## WHAT YOU HAVE TO DO
Search the listing below for the string "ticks" and show each line that contains it.

Top of DATASET EXTRACT

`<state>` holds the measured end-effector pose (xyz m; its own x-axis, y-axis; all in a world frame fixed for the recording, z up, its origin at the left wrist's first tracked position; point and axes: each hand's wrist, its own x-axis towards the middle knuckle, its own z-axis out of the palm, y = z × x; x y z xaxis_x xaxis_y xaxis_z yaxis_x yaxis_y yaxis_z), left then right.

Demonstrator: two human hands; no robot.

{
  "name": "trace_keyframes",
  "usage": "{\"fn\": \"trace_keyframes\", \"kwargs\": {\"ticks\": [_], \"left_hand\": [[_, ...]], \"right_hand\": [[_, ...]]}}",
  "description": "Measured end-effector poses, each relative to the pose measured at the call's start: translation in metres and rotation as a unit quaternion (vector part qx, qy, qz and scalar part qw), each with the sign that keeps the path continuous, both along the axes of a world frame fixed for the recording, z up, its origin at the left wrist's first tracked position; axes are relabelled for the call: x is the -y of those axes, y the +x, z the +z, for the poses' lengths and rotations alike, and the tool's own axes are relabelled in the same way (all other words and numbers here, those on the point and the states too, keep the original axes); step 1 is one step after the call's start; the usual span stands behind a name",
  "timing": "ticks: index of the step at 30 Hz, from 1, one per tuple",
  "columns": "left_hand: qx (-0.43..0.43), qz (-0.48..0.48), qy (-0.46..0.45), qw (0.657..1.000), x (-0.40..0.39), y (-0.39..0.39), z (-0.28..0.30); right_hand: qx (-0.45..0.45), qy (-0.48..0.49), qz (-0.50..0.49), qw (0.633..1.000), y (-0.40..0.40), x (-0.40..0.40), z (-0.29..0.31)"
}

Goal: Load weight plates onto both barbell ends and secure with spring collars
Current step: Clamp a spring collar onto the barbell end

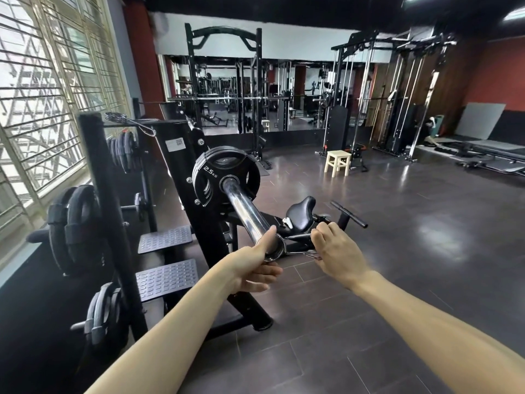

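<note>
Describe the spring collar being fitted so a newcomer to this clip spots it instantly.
Start at the chrome barbell sleeve running from the 2.5 kg plates toward the camera. At its near tip sits the spring collar, a wire coil, steadied by the left hand. Unlike anything nearby, two wire handles stick out sideways, squeezed by the right hand.

Plates (pixel 225 180) on barbell sleeve (pixel 245 213), spring collar (pixel 274 248) seemingly at sleeve tip; plate rack (pixel 110 211) left; stool (pixel 338 162) far right.
</note>
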<state>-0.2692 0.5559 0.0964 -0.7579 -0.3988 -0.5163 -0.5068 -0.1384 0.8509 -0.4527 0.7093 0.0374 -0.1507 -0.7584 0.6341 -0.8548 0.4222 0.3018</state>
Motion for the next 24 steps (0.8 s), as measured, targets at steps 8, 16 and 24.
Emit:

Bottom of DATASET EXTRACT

## ANSWER TO THE EXERCISE
  "usage": "{\"fn\": \"trace_keyframes\", \"kwargs\": {\"ticks\": [_], \"left_hand\": [[_, ...]], \"right_hand\": [[_, ...]]}}",
  "timing": "ticks: index of the step at 30 Hz, from 1, one per tuple",

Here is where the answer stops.